WORK TO COMPLETE: The data must be returned exactly. No line may be left out.
* * * * *
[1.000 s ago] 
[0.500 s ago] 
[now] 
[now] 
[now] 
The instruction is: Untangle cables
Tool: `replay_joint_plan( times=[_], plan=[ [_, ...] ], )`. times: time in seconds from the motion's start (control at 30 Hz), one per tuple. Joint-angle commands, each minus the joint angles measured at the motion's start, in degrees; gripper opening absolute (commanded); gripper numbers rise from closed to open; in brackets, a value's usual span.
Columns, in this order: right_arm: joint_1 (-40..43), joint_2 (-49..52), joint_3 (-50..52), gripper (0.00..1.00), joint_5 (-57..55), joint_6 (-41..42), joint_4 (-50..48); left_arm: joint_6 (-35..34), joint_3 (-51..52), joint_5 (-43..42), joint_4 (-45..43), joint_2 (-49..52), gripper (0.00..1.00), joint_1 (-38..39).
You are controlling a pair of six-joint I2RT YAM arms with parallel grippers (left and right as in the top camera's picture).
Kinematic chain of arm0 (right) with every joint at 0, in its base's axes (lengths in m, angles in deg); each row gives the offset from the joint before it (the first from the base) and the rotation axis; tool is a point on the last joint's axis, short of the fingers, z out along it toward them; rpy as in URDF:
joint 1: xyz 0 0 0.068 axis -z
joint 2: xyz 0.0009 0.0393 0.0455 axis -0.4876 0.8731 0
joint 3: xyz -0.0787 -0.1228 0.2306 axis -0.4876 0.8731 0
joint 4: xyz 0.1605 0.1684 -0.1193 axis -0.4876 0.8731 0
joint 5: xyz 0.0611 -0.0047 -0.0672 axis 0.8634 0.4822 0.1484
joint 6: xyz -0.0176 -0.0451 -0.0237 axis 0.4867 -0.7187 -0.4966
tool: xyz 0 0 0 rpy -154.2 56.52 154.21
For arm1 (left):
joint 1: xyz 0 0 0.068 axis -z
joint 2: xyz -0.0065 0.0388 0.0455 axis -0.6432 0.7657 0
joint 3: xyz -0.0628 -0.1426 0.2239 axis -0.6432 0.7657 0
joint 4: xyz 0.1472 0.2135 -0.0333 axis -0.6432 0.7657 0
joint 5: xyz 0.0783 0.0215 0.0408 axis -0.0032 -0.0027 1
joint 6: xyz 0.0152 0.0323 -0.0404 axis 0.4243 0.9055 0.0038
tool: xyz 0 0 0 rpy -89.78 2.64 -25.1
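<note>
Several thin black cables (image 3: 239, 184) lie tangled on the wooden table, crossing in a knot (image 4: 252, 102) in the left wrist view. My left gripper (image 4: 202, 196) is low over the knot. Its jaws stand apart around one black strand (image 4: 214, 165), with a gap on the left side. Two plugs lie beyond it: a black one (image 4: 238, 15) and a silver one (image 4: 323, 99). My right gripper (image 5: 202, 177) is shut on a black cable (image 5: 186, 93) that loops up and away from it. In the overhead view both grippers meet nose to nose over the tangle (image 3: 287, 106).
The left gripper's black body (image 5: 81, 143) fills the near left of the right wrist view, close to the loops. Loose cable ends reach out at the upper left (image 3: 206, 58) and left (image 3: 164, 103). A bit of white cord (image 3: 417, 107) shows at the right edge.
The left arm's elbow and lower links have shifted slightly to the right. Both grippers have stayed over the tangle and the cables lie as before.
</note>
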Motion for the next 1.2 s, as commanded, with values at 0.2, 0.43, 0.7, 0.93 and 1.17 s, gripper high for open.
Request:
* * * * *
ANSWER:
[1.000 s ago] 
[0.500 s ago] 
[now] 
[now] 
[now] 
The instruction is: Untangle cables
Tool: `replay_joint_plan( times=[_], plan=[ [_, ...] ], )`. times: time in seconds from the motion's start (control at 30 Hz), one per tuple. Joint-angle commands, each minus the joint angles measured at the motion's start, in degrees; gripper opening absolute (commanded); gripper numbers rise from closed to open; in brackets, a value's usual span.
Columns, in this order: right_arm: joint_1 (-40..43), joint_2 (-49..52), joint_3 (-50..52), gripper (0.00..1.00), joint_5 (-57..55), joint_6 (-41..42), joint_4 (-50..48); left_arm: joint_6 (-35..34), joint_3 (-51..52), joint_5 (-43..42), joint_4 (-45..43), joint_2 (-49..52), gripper (0.00..1.00), joint_1 (-38..39).
You are controlling a pair of six-joint I2RT YAM arms with parallel grippers (left and right as in the top camera's picture).
Kinematic chain of arm0 (right) with every joint at 0, in its base's axes (lengths in m, angles in deg); each row gives the offset from the joint before it (the first from the base) and the rotation axis; tool is a point on the last joint's axis, short of the fingers, z out along it toward them; rpy as in URDF:
joint 1: xyz 0 0 0.068 axis -z
joint 2: xyz 0.0009 0.0393 0.0455 axis -0.4876 0.8731 0
joint 3: xyz -0.0787 -0.1228 0.2306 axis -0.4876 0.8731 0
joint 4: xyz 0.1605 0.1684 -0.1193 axis -0.4876 0.8731 0
joint 5: xyz 0.0611 -0.0047 -0.0672 axis 0.8634 0.4822 0.1484
joint 6: xyz -0.0176 -0.0451 -0.0237 axis 0.4867 -0.7187 -0.4966
tool: xyz 0 0 0 rpy -154.2 56.52 154.21
For arm1 (left):
joint 1: xyz 0 0 0.068 axis -z
joint 2: xyz -0.0065 0.0388 0.0455 axis -0.6432 0.7657 0
joint 3: xyz -0.0628 -0.1426 0.2239 axis -0.6432 0.7657 0
joint 4: xyz 0.1472 0.2135 -0.0333 axis -0.6432 0.7657 0
joint 5: xyz 0.0783 0.0215 0.0408 axis -0.0032 -0.0027 1
joint 6: xyz 0.0152 0.0323 -0.0404 axis 0.4243 0.9055 0.0038
tool: xyz 0 0 0 rpy -89.78 2.64 -25.1
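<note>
Several thin black cables (image 3: 239, 184) lie tangled on the wooden table, crossing in a knot (image 4: 252, 102) in the left wrist view. My left gripper (image 4: 202, 196) is low over the knot. Its jaws stand apart around one black strand (image 4: 214, 165), with a gap on the left side. Two plugs lie beyond it: a black one (image 4: 238, 15) and a silver one (image 4: 323, 99). My right gripper (image 5: 202, 177) is shut on a black cable (image 5: 186, 93) that loops up and away from it. In the overhead view both grippers meet nose to nose over the tangle (image 3: 287, 106).
The left gripper's black body (image 5: 81, 143) fills the near left of the right wrist view, close to the loops. Loose cable ends reach out at the upper left (image 3: 206, 58) and left (image 3: 164, 103). A bit of white cord (image 3: 417, 107) shows at the right edge.
The left arm's elbow and lower links have shifted slightly to the right. Both grippers have stayed over the tangle and the cables lie as before.
</note>
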Motion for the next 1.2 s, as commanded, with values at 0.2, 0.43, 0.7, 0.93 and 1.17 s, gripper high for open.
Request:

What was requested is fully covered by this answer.